Top of ENTRIES SHOWN
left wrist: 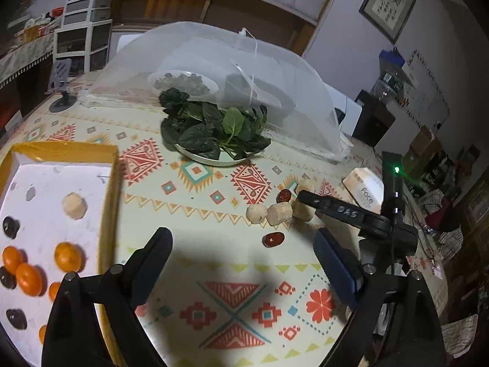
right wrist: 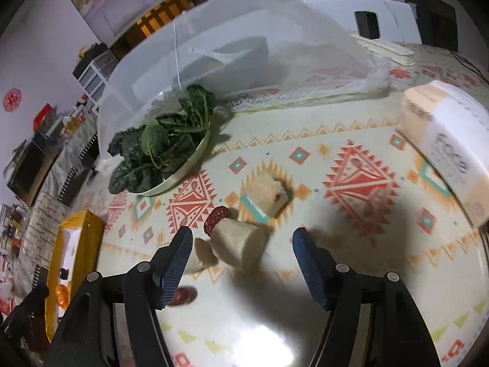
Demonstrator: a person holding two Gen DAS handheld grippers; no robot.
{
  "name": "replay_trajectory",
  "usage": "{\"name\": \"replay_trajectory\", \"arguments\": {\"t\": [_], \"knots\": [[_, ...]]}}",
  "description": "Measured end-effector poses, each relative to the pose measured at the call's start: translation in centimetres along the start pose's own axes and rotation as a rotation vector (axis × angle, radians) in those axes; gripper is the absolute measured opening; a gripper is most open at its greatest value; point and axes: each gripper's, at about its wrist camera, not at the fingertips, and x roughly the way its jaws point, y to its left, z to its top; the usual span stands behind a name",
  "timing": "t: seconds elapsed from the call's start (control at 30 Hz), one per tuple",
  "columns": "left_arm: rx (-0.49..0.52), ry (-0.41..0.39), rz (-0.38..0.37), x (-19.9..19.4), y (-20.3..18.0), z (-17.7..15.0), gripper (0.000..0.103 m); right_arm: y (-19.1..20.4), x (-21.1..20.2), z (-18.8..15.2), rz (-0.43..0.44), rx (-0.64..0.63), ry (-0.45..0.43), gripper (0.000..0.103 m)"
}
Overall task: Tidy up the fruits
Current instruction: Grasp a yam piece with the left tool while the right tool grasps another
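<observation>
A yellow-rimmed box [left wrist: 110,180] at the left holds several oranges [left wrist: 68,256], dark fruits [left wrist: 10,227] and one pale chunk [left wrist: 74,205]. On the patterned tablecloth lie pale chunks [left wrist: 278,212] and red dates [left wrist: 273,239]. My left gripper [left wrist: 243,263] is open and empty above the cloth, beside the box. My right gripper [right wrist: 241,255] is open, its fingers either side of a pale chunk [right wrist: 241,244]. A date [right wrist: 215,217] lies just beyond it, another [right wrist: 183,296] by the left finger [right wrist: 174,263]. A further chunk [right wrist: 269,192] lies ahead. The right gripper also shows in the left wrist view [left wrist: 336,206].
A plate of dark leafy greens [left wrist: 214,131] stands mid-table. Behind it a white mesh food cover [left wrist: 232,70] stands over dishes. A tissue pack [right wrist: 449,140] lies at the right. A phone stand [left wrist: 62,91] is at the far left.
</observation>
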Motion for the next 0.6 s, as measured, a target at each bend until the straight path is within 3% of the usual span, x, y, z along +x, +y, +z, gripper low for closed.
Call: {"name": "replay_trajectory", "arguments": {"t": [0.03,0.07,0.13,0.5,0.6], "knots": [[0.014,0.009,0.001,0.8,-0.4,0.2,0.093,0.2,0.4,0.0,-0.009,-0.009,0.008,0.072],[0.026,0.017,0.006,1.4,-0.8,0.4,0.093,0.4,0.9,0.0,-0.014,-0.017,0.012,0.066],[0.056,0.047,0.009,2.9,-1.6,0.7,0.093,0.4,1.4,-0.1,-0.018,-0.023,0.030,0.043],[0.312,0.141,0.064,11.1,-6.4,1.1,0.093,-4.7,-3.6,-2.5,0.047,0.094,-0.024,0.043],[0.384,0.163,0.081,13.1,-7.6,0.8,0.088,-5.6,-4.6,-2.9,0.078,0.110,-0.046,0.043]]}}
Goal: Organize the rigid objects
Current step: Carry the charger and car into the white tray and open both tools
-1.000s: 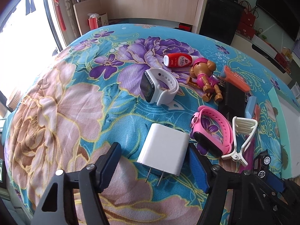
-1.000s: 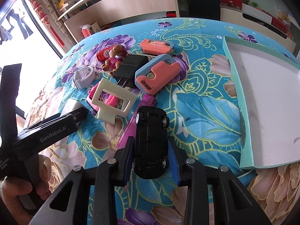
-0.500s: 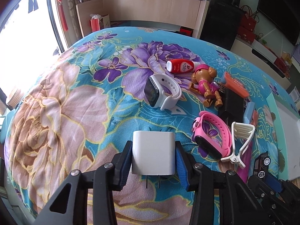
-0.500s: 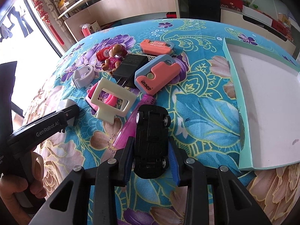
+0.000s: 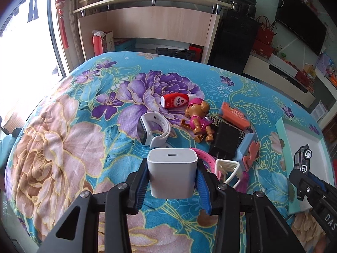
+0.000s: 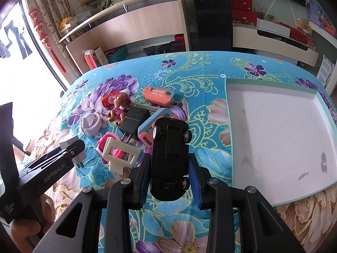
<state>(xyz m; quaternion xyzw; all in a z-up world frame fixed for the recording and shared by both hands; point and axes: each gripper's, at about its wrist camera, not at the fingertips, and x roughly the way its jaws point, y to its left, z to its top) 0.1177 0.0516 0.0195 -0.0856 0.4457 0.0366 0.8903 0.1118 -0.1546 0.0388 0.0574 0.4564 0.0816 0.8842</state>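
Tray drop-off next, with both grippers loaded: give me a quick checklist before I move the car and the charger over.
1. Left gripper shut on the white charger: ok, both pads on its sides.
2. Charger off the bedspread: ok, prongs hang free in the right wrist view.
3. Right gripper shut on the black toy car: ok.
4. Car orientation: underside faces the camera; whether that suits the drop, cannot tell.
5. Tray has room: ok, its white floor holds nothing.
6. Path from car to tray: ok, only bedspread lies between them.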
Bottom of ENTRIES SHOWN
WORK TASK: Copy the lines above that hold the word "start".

SOLUTION TO THIS EXERCISE:
  "description": "Measured end-effector poses, each relative to the pose measured at the call's start: translation in centimetres along the start pose's own axes and rotation as a rotation vector (axis × angle, radians) in those axes; gripper is the absolute measured opening; a gripper is most open at its greatest value; point and axes: each gripper's, at about its wrist camera, not at the fingertips, and x roughly the way its jaws point, y to its left, z to its top; the usual span stands behind a name",
  "timing": "t: seconds elapsed from the call's start (control at 30 Hz), one per tuple",

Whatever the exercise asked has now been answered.